Omit the images and output every line of the data below exactly.

Data extract START

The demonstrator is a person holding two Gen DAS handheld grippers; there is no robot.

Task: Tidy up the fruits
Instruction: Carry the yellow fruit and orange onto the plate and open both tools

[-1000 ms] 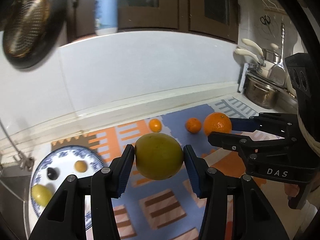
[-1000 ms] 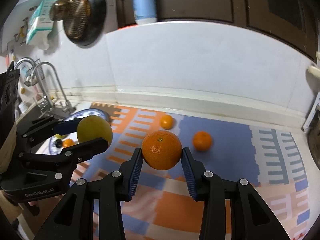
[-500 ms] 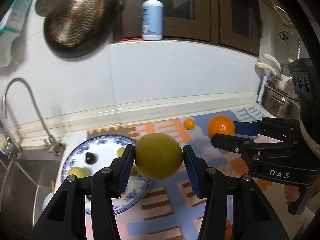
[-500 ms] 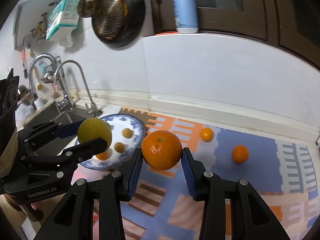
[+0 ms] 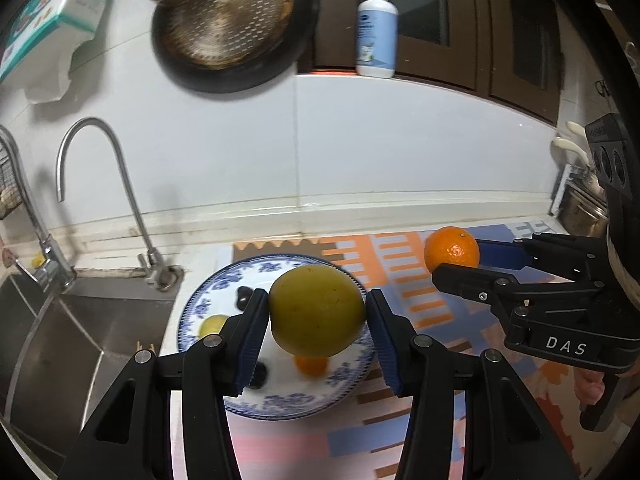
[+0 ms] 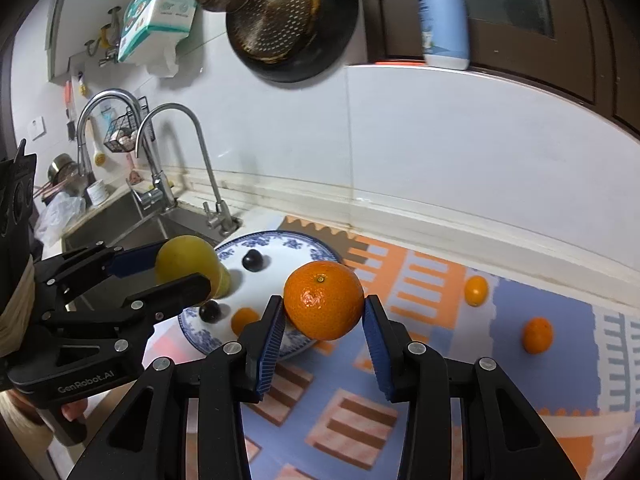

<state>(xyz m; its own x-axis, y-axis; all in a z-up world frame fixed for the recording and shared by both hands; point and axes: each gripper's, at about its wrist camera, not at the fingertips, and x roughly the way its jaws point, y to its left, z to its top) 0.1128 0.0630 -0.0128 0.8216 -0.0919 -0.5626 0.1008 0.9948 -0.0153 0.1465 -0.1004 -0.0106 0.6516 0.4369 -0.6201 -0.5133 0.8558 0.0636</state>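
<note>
**Two fruits held over the counter, one in each gripper**

Two grippers fill the lower part of both wrist views, each clenched on a fruit. The left gripper [image 5: 317, 322] grasps a yellow-green fruit [image 5: 316, 310] between its blue pads, at the centre of the left wrist view and in front of the blue-patterned plate [image 5: 224, 286]. The right gripper [image 6: 324, 312] grips a large orange [image 6: 323, 300], pads pressed on both flanks, at the centre of the right wrist view; in the picture it overlaps the plate's right edge.

Just behind, the plate lies on a patterned mat [image 6: 540, 384] of orange, blue and pink blocks. On it the right wrist view shows two dark round fruits [image 6: 253, 260], a small orange fruit [image 6: 244, 319] at the near rim, and part of a yellow one hidden behind the held fruit. Farther right on the mat, well apart from the plate, lie two small oranges [image 6: 476, 290], one in mid-frame and one nearer the right edge.

Left of the plate sits a steel sink [image 5: 60, 332] with curved taps [image 6: 176, 152]. At the top of the frame, a dark pan with a strainer [image 6: 292, 20] hangs on the white wall, a pump bottle [image 6: 442, 16] stands on the ledge at upper right, and a tissue box [image 6: 160, 4] sits upper left.
</note>
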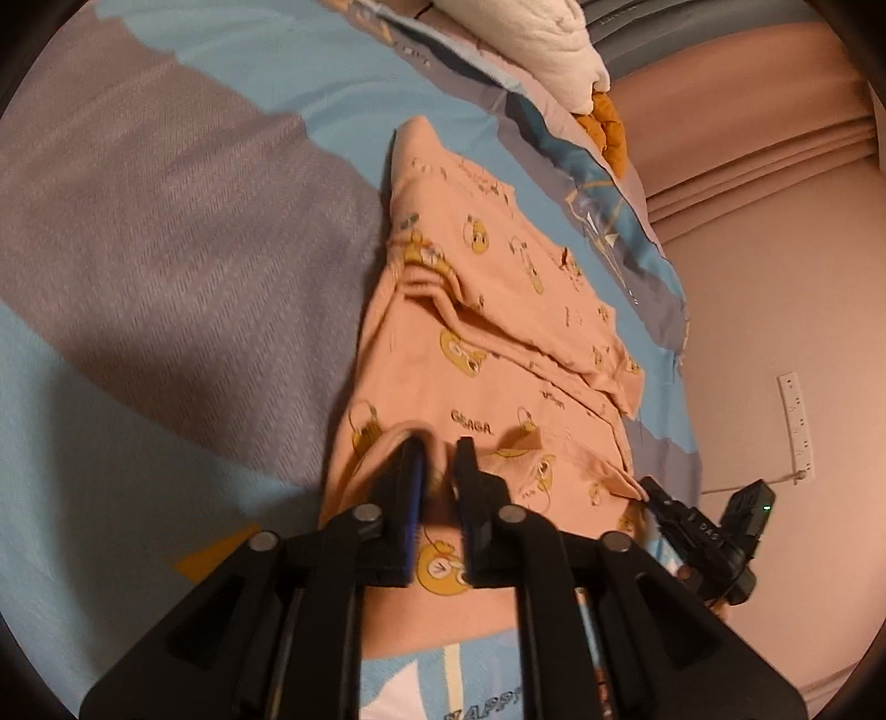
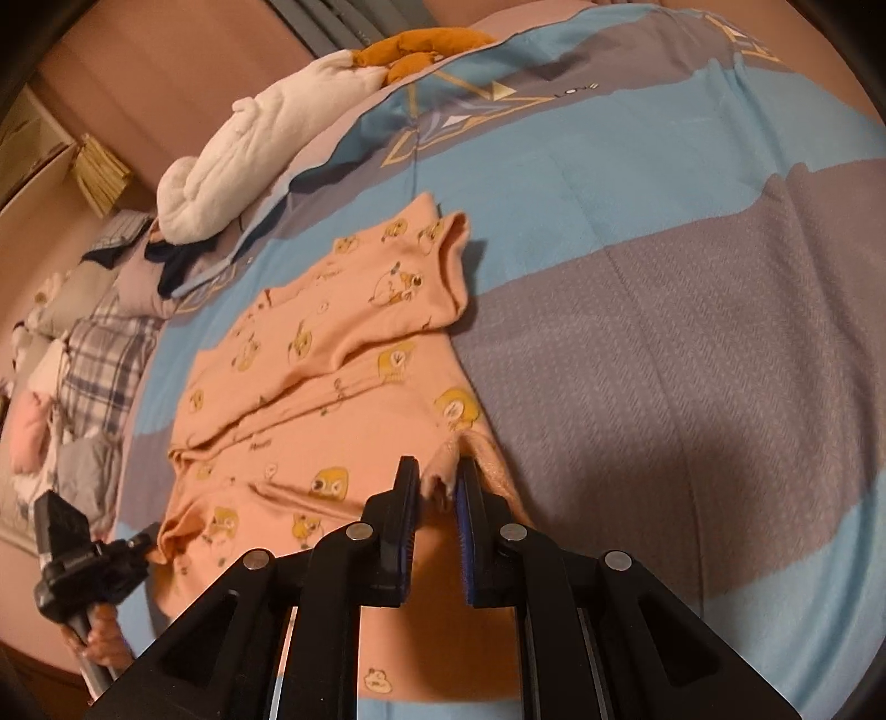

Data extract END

**Answer for this exercise:**
The demonstrator is a person holding two Gen DAS handheld grippers; there is no robot.

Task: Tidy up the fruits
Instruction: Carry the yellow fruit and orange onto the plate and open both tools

[-1000 ms] 
[-1000 ms] 
[-500 ms] 
[-500 ms] 
[+0 ms] 
[+0 ms] 

<state>(xyz m; its own x-axis, y-axis; all in a z-up world frame fixed for the recording and shared by both hands; point and axes: each gripper's, at about its wrist camera, not at the fingertips, and x roughly the way its jaws point, y to its left, z to its top) 0.1128 0.0630 -0.0128 0.8216 -0.0919 -0.5626 0.1008 0.9948 -0.0153 0.1465 -0.1004 -0.0106 0.6516 0.4369 -0.6201 -0.5133 0.8558 0.0636</state>
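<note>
**Two fruits held over the counter, one in each gripper**

Two grippers fill the lower part of both wrist views, each clenched on a fruit. The left gripper [image 5: 317, 322] grasps a yellow-green fruit [image 5: 316, 310] between its blue pads, at the centre of the left wrist view and in front of the blue-patterned plate [image 5: 224, 286]. The right gripper [image 6: 324, 312] grips a large orange [image 6: 323, 300], pads pressed on both flanks, at the centre of the right wrist view; in the picture it overlaps the plate's right edge.

Just behind, the plate lies on a patterned mat [image 6: 540, 384] of orange, blue and pink blocks. On it the right wrist view shows two dark round fruits [image 6: 253, 260], a small orange fruit [image 6: 244, 319] at the near rim, and part of a yellow one hidden behind the held fruit. Farther right on the mat, well apart from the plate, lie two small oranges [image 6: 476, 290], one in mid-frame and one nearer the right edge.

Left of the plate sits a steel sink [image 5: 60, 332] with curved taps [image 6: 176, 152]. At the top of the frame, a dark pan with a strainer [image 6: 292, 20] hangs on the white wall, a pump bottle [image 6: 442, 16] stands on the ledge at upper right, and a tissue box [image 6: 160, 4] sits upper left.
</note>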

Nothing more is needed to complete the output.